■ Task brief ■
Write out again, word for word, the lines below from the line that holds "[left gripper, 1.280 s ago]" through the line that holds "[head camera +", omitting pictures.

Exercise material Start Marker

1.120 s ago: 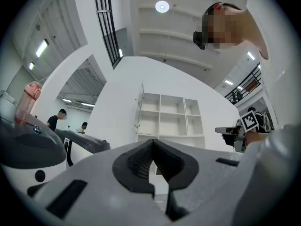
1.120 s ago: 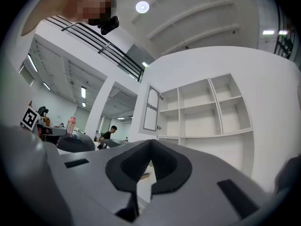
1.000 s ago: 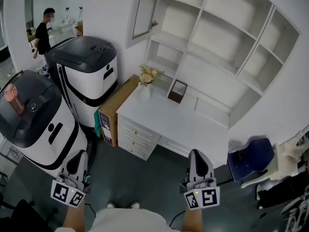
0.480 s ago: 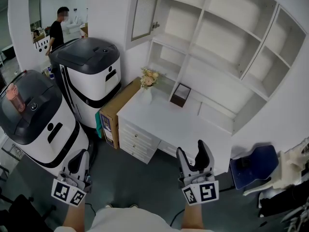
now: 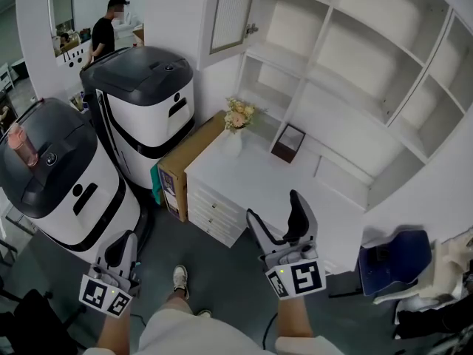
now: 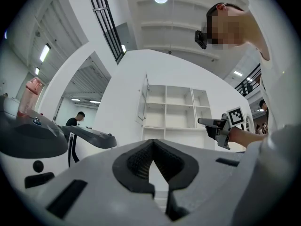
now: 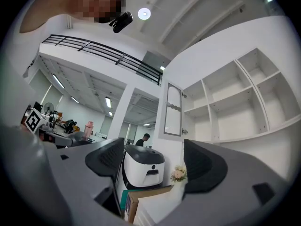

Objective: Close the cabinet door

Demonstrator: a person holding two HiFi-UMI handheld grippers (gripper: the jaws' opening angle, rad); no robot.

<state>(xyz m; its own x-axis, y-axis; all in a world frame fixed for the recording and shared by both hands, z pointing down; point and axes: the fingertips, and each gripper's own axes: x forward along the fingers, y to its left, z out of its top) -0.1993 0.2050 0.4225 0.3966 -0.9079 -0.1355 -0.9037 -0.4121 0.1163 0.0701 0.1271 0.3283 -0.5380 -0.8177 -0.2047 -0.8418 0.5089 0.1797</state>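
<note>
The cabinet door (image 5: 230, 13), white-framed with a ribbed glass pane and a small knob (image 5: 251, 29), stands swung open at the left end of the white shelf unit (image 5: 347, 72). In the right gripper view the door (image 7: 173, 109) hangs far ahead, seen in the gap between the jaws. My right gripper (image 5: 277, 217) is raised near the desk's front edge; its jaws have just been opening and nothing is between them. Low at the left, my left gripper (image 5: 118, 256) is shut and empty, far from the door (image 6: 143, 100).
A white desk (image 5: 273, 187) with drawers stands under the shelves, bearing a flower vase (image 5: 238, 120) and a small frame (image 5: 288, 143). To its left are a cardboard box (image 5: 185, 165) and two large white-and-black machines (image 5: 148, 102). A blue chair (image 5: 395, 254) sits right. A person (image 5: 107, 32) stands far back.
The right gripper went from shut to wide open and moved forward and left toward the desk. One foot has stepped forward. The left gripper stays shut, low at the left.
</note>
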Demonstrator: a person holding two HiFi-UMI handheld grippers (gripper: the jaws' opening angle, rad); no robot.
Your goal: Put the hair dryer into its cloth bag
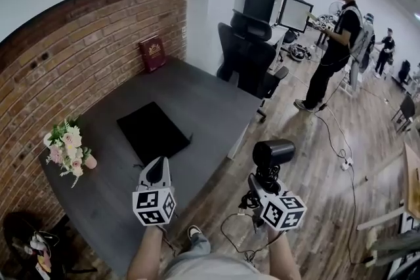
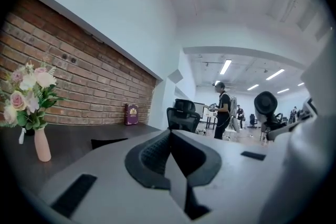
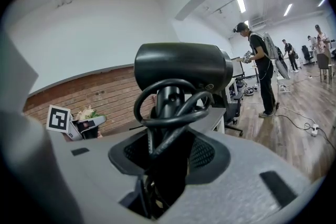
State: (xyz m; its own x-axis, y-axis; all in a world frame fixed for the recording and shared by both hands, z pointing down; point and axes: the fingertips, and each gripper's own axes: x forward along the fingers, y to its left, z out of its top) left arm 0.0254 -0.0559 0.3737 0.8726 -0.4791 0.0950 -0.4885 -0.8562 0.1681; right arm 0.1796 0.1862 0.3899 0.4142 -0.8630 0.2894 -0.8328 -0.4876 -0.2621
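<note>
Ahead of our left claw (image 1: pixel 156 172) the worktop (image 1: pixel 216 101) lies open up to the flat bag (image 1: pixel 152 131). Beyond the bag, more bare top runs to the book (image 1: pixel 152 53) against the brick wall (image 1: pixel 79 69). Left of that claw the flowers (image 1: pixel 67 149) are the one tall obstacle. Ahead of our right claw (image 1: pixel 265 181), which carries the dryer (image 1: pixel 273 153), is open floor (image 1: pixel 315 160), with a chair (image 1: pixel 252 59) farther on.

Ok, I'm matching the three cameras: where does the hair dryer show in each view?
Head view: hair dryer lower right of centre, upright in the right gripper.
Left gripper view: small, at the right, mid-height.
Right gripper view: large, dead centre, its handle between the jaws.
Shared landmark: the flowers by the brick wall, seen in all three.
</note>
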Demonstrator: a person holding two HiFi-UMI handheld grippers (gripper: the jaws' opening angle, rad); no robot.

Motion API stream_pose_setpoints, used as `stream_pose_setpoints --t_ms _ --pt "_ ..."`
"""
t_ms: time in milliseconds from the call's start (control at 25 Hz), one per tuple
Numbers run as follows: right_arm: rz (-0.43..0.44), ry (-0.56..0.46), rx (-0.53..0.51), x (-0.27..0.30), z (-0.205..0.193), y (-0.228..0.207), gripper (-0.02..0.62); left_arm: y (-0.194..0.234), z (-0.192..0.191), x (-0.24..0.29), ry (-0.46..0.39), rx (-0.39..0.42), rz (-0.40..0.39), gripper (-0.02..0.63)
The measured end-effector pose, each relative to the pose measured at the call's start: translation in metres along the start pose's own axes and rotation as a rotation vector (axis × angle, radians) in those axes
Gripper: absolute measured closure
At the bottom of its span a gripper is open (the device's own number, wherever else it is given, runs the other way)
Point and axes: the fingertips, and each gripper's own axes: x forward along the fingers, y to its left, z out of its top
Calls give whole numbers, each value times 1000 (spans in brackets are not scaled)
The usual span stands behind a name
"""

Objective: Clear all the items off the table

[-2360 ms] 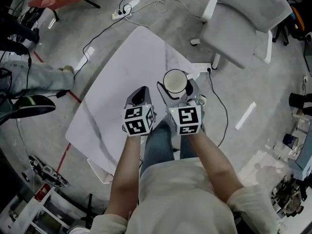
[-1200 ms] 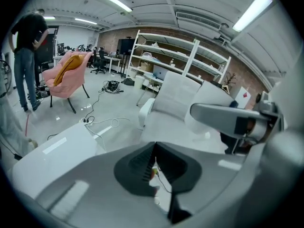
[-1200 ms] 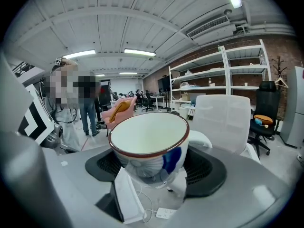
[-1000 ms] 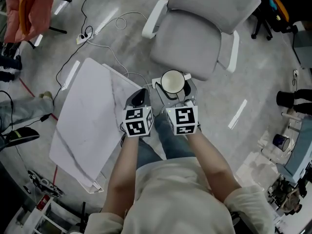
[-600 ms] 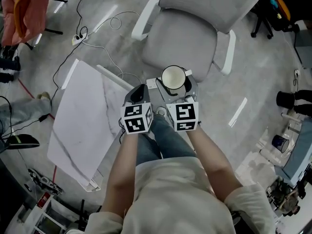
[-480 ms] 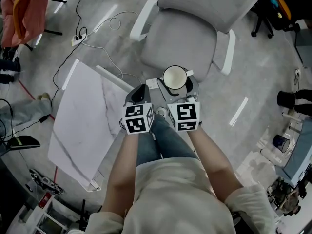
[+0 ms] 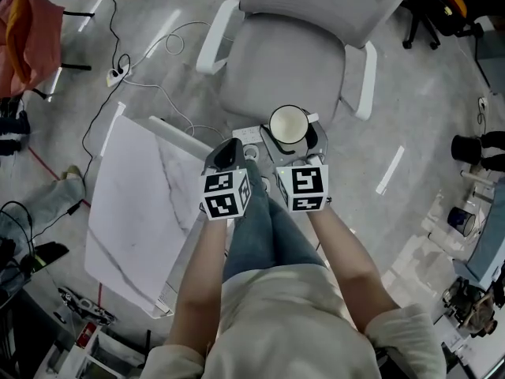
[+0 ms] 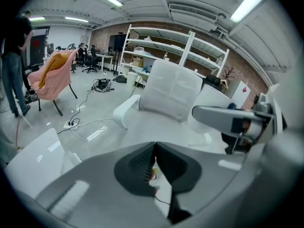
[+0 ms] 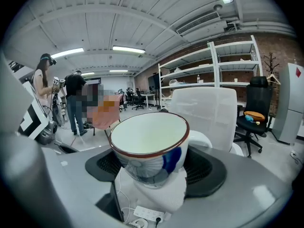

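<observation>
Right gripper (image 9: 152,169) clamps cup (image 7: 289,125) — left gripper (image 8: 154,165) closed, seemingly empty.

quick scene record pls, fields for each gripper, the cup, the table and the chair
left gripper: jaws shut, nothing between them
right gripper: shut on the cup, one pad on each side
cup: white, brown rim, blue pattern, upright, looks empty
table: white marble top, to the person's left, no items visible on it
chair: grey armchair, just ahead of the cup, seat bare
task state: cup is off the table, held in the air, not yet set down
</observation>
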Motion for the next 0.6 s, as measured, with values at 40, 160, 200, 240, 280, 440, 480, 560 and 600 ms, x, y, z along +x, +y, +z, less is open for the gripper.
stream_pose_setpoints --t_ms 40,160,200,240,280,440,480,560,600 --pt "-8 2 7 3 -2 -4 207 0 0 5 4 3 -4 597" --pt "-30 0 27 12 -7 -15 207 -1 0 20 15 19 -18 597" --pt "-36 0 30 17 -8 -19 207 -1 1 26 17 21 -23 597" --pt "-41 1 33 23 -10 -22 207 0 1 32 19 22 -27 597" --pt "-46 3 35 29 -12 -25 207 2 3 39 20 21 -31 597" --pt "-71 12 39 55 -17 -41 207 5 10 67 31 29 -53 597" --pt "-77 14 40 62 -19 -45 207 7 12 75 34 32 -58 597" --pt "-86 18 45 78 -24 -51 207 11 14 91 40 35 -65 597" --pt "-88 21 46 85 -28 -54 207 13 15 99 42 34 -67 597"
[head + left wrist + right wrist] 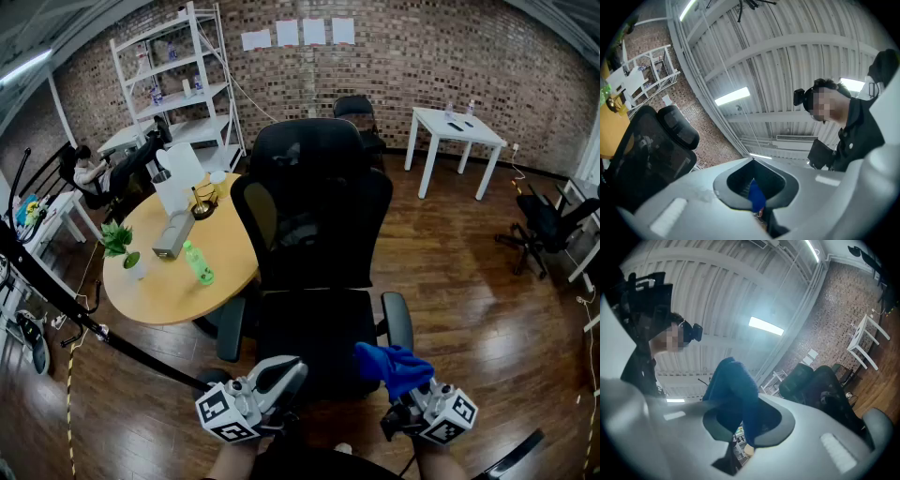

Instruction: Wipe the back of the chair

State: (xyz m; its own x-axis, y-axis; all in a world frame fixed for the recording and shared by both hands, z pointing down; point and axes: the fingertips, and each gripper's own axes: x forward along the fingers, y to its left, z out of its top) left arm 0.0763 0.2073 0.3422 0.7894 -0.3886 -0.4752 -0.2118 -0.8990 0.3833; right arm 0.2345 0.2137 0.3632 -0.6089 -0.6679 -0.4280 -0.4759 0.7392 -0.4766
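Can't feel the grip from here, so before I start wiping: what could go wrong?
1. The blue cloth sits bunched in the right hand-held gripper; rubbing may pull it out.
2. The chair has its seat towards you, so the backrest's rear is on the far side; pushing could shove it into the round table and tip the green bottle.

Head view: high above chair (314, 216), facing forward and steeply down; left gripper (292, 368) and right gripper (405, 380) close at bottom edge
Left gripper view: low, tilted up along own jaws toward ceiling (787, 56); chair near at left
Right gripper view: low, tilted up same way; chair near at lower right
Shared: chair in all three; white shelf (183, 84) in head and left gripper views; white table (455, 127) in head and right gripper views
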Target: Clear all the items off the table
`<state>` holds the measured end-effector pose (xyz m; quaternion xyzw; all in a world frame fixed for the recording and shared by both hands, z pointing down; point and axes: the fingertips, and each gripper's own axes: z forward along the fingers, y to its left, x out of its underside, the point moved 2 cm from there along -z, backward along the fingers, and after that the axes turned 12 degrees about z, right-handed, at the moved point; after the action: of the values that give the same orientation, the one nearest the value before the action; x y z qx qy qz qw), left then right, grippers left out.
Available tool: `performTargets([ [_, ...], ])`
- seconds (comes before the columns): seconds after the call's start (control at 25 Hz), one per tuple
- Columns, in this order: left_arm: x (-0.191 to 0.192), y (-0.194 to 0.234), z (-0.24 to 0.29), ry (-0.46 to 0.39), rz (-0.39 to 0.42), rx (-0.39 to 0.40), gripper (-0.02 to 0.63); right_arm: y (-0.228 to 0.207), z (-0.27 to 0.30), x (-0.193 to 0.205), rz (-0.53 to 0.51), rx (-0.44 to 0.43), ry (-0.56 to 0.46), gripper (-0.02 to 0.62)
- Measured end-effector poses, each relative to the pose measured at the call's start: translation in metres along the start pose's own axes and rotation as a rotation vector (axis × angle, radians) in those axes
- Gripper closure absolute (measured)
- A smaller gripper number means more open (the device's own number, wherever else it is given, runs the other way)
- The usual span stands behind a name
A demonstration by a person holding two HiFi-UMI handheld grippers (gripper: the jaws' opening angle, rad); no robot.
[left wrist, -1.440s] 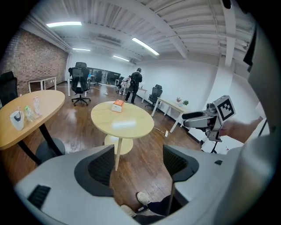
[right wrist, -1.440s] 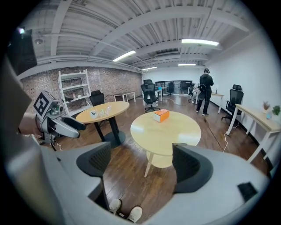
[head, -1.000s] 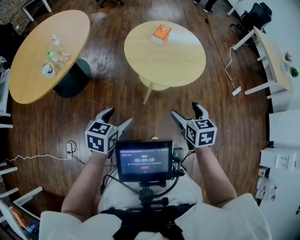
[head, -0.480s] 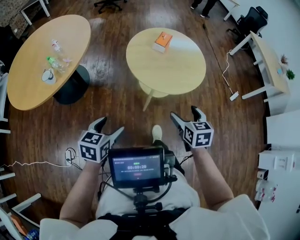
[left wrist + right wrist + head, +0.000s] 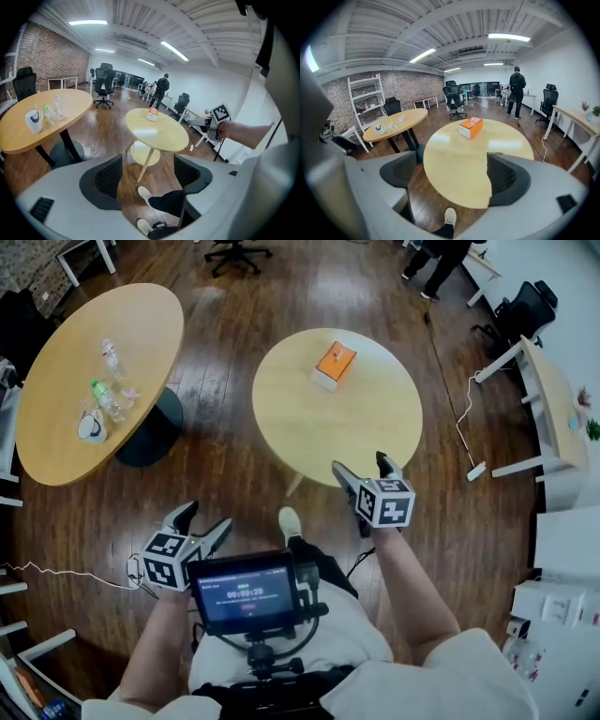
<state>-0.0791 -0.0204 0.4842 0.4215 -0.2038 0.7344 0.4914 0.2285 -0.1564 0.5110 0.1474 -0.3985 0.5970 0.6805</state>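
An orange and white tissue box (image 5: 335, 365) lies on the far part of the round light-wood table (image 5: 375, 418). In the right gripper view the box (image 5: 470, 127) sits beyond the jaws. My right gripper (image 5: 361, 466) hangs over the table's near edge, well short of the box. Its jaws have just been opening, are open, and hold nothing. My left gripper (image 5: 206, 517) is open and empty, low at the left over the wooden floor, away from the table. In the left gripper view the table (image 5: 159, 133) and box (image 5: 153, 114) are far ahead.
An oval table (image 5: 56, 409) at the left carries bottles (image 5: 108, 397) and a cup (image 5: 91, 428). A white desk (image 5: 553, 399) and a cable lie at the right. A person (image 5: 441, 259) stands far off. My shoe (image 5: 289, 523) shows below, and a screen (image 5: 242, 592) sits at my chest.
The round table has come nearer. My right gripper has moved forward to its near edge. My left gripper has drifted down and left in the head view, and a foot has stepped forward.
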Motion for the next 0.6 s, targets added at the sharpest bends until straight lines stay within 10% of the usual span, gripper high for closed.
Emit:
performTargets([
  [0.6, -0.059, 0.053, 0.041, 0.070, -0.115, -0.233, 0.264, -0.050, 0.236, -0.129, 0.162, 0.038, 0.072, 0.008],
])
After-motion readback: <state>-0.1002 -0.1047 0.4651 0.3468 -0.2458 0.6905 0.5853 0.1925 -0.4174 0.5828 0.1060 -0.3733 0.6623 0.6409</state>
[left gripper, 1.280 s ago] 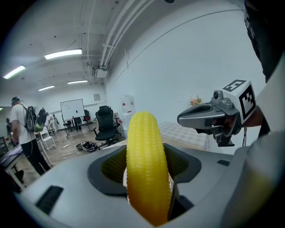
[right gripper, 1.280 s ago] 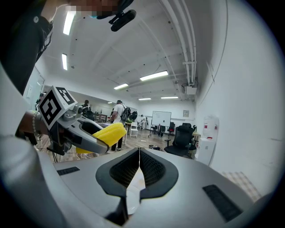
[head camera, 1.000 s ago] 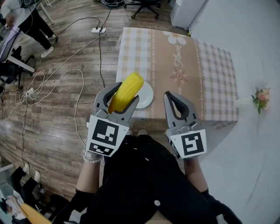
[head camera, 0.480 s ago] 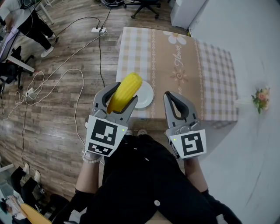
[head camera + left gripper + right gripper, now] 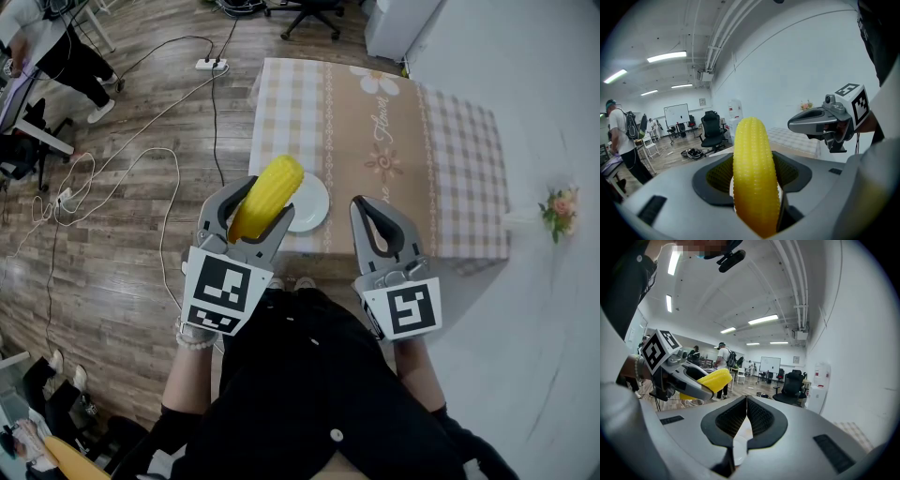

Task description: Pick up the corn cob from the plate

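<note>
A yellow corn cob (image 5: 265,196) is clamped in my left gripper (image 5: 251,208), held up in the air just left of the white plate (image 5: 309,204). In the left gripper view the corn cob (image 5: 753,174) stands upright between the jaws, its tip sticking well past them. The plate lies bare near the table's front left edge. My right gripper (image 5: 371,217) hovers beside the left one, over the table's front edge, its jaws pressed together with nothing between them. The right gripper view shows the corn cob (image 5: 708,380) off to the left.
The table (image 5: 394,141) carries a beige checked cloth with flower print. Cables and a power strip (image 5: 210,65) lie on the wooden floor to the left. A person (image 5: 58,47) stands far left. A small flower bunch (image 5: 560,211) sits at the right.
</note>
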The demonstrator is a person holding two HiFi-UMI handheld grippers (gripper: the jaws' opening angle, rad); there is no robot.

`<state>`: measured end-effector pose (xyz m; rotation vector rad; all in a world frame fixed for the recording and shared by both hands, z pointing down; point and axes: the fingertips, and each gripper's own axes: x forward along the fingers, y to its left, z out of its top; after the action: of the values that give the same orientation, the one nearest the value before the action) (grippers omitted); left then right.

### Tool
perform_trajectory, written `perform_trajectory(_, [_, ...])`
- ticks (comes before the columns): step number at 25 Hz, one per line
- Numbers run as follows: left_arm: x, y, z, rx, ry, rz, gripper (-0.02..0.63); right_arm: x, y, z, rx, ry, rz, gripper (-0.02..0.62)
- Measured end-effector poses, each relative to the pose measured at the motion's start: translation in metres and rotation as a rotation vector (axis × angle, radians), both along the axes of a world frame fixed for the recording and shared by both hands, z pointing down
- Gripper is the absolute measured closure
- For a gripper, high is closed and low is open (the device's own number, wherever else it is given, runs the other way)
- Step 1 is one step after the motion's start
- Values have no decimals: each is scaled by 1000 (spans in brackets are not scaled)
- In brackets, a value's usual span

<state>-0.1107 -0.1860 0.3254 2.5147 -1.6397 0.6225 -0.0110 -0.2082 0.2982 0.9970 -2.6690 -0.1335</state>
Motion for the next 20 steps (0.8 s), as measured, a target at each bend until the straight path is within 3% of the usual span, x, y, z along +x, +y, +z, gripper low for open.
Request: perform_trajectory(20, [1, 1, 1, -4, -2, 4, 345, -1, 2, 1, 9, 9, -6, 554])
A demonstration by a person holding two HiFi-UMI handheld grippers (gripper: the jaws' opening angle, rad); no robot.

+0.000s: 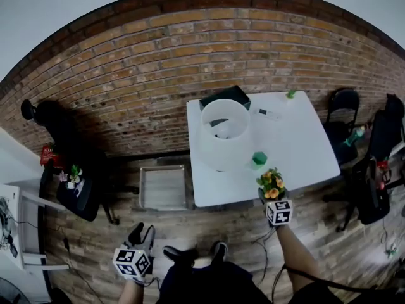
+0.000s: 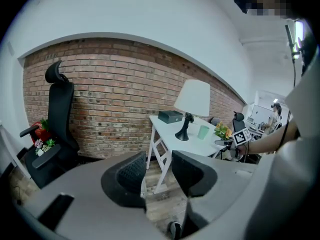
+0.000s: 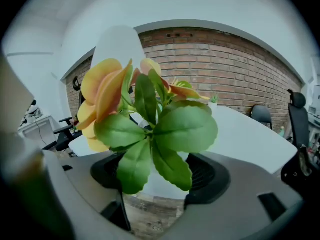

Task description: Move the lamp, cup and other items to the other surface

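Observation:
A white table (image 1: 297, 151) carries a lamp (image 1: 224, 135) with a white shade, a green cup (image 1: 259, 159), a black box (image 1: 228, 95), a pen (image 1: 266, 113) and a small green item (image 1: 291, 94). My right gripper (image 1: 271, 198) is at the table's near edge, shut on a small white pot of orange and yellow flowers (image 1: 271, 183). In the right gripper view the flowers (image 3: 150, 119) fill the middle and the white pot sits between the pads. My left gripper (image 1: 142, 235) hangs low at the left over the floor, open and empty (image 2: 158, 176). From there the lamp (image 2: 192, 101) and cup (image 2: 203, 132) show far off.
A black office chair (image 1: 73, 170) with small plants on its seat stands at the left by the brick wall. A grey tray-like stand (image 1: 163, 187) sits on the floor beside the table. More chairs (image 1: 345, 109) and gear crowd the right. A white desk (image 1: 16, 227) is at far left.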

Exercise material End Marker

■ Answer to this problem ■
[left gripper, 1.280 s ago] 
[right gripper, 1.280 s ago] 
[head camera, 1.000 s ago] 
[head camera, 0.480 s ago] 
[head camera + left gripper + right gripper, now] 

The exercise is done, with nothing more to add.